The entries are to be returned exactly, with images left out.

**Data in this exercise**
-- -- --
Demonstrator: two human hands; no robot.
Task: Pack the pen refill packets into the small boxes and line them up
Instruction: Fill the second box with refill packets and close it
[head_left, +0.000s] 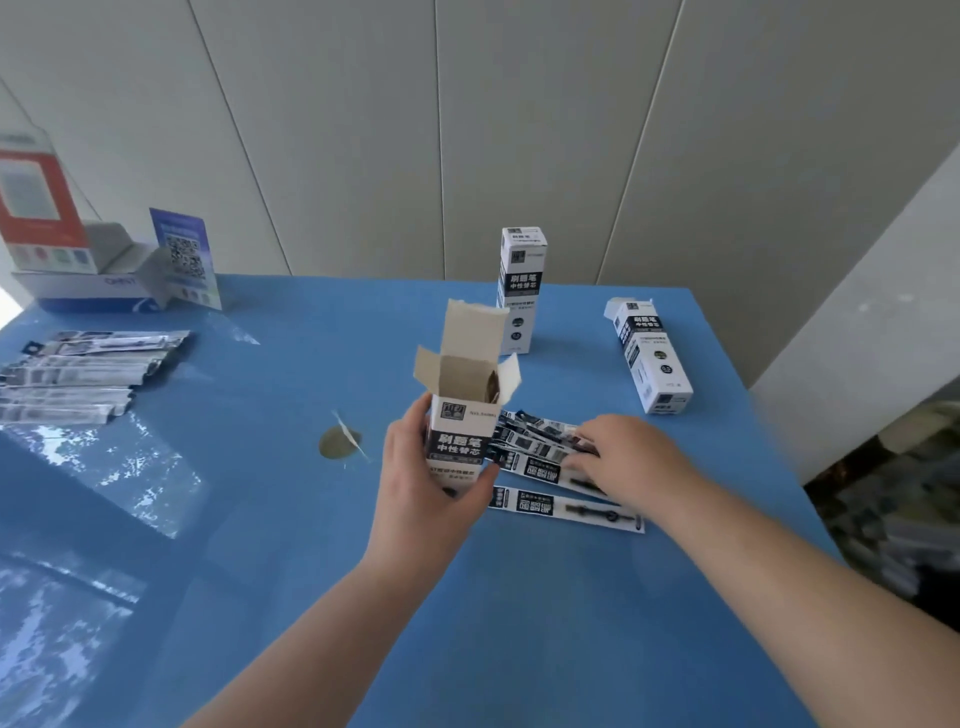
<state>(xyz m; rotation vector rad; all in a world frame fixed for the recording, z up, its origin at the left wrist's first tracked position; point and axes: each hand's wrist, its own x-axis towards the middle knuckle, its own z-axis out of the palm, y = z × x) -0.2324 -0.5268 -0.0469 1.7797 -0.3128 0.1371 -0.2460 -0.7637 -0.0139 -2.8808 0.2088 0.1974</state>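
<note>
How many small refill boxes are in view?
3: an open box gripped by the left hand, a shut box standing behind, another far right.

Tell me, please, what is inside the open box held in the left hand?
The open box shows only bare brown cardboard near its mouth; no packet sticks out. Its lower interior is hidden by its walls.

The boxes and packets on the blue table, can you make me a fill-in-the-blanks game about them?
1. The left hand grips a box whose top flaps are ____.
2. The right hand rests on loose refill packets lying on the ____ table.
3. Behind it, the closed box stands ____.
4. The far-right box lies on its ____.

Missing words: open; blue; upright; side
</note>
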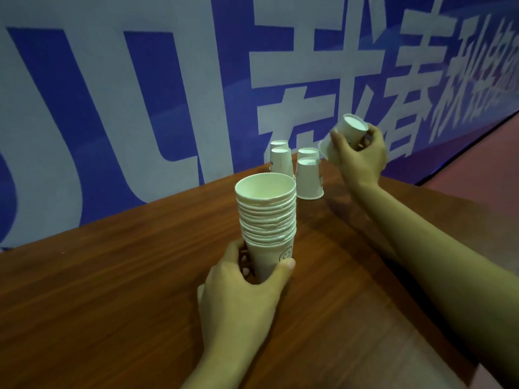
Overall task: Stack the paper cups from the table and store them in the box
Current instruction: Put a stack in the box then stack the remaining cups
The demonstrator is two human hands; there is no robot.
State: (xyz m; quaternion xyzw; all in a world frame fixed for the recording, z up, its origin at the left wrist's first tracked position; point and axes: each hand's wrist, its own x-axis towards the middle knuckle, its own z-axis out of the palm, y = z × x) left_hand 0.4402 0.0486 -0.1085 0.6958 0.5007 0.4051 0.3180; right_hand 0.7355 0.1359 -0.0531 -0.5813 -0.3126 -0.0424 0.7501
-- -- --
**Completed exercise**
Demonstrator: two human hands; no robot.
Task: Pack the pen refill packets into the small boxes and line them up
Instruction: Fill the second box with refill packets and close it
[head_left, +0.000s] 
<state>(xyz m; rotation vector rad; all in a world frame fixed for the recording, z up, its origin at the left wrist's first tracked position; point and axes: each hand's wrist, its own x-axis towards the middle knuckle, its own z-axis out of the palm, y = z × x) -0.2324 -0.5268 -0.0469 1.7797 -0.3128 0.1371 -0.2460 -0.7637 -0.0139 -2.8808 0.2088 0.1974</state>
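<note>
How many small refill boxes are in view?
3: an open box gripped by the left hand, a shut box standing behind, another far right.

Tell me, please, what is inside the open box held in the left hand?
The open box shows only bare brown cardboard near its mouth; no packet sticks out. Its lower interior is hidden by its walls.

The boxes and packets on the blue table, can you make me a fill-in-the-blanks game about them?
1. The left hand grips a box whose top flaps are ____.
2. The right hand rests on loose refill packets lying on the ____ table.
3. Behind it, the closed box stands ____.
4. The far-right box lies on its ____.

Missing words: open; blue; upright; side
</note>
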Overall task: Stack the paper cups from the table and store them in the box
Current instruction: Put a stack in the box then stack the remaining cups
The demonstrator is two human hands; there is no robot.
State: (xyz m; quaternion xyzw; all in a world frame fixed for the recording, z up, its origin at the left wrist's first tracked position; point and axes: each hand's wrist, its own x-axis towards the middle knuckle, its own z-axis out of the palm, y = z × x) left_hand 0.4402 0.0486 -0.1085 0.6958 0.5007 0.4051 0.3180; right_hand 0.7355 0.1359 -0.0531 -0.5813 -0.3126 -0.0424 0.7501

There's nothing left to add to the output.